Warren Buffett describes derivatives as "instruments of mass destruction."
With this warning from Buffett, don't be lulled into complacency by the recently approved 2,315-page Dodd-Frank Wall Street Reform and Consumer Protection Act. This legislation strives to increase the transparency in the pricing and trading of derivatives. CFOs and controllers, however, should still ensure that their organization has a comprehensive, up-to-date derivatives policy to not only protect the organization from derivative risks, but also the CFOs and controllers from criticism for not adequately informing management of the unforeseen risks.
Even if your organization doesn't use derivatives currently, it's your responsibility as a financial manager to know the risks and advantages of having a comprehensive derivatives policy in place. Your organization will then be prepared when the next Wall Street investment banker proposes the next exotic product to senior management using derivatives.
Why Are Organizations Using Derivatives?
Companies use derivatives in a number of ways. For the most part, they can be beneficial when used correctly. The next time you fly Southwest Airlines, the fuel for that jet may have been hedged using futures contracts, a type of derivative. Hence, when you bought your ticket six months in advance, Southwest wasn't at risk if fuel prices spiked upward. Derivatives can also help a farmer who wants to lock in a price for his crop while it's still in the field and not risk taking a lower price when the crop goes to market.

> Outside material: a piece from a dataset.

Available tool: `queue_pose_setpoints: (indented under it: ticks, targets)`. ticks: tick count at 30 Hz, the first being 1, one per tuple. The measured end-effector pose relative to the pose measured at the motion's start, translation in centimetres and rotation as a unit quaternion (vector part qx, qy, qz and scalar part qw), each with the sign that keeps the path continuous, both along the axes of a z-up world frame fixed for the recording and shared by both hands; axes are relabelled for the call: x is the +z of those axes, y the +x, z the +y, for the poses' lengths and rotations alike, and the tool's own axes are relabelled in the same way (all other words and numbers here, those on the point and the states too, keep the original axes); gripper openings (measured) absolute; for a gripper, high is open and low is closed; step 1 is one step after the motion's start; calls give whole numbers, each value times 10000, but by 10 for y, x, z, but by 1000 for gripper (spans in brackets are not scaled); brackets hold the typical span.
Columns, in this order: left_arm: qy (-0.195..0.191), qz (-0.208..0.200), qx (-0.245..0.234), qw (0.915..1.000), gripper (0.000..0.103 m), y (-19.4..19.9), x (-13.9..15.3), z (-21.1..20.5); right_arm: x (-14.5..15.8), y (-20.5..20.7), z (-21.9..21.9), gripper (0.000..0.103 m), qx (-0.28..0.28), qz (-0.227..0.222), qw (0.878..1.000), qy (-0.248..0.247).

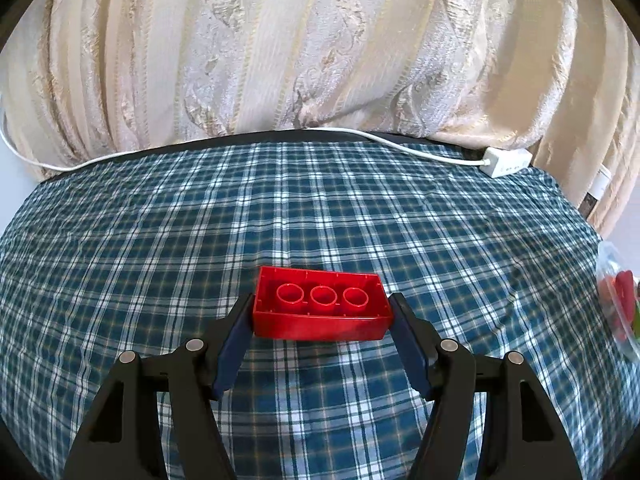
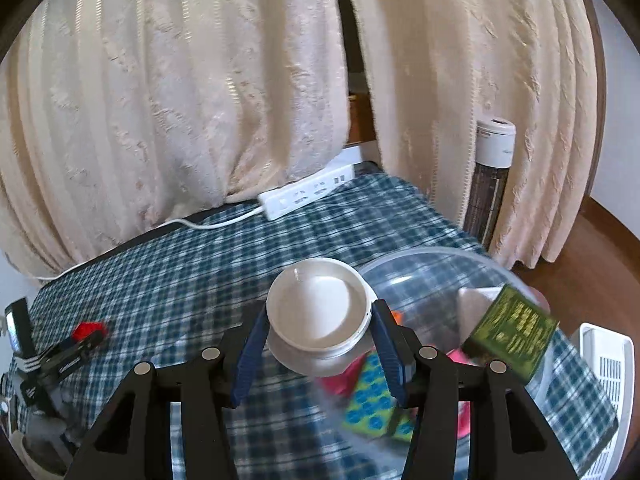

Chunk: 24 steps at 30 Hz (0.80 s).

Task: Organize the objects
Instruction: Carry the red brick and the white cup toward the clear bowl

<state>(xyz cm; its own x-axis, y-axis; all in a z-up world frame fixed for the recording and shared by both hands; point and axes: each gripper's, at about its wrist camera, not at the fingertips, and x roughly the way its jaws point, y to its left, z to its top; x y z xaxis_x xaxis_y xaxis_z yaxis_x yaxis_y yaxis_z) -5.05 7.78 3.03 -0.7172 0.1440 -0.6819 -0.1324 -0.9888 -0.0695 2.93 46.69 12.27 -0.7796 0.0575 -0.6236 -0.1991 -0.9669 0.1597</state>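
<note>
My left gripper (image 1: 321,314) is shut on a red toy brick (image 1: 320,306), held underside up with three round tubes showing, above the blue checked tablecloth (image 1: 200,240). In the right wrist view the left gripper and red brick (image 2: 89,330) show at far left. My right gripper (image 2: 319,326) is shut on a white round jar (image 2: 319,312), held over the rim of a clear plastic bin (image 2: 432,268). In the bin lie a green box (image 2: 512,330), a green-and-blue dotted block (image 2: 372,396) and pink pieces.
Cream curtains (image 1: 280,40) hang behind the table. A white power strip (image 2: 308,196) with its cable (image 1: 240,138) lies along the far edge. A white basket (image 2: 608,364) stands at the right. The bin's edge shows in the left view (image 1: 618,292).
</note>
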Motion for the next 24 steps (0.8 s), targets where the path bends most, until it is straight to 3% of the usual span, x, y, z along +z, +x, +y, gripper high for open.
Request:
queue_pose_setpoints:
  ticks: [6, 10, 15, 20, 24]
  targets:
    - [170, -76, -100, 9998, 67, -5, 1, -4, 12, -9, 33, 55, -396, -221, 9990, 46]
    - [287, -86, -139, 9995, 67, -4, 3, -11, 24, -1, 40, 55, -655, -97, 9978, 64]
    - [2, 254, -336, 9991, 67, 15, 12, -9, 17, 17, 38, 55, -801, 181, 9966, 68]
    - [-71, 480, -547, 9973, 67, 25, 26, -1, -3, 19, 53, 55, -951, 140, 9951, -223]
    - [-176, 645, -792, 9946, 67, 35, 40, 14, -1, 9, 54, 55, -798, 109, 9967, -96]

Many companies are now using derivatives to convert variable rate debt to fixed rate debt to lock in the existing low interest rates. Companies are also using interest rate caps to limit exposure to potential interest rate volatility. Interest rate swaps have been around for years and are actually quite prevalent in the governmental and non-profit world. According to the Bank for International Settlements' June 2010 report, "The total notional value of interest rate derivatives including swaps reached nearly $450 trillion as of June 30, 2010." Although management should be aware of all facts, entities often enter into these long-term risky contracts without fully understanding the potential risks and implications. That's why it's important that policies and procedures be in place before even considering derivatives.
The most common types of interest rate derivatives include interest rate swaps, interest rate caps, basis swaps, and rate locks. Let's take a look at each type.
1. Interest rate swaps synthetically convert variable rate debt to fixed rate and vice versa. For example, if a university can efficiently issue variable rate debt but would prefer not to be exposed to potential future interest rate increases, the university could enter into an interest rate swap with another group,...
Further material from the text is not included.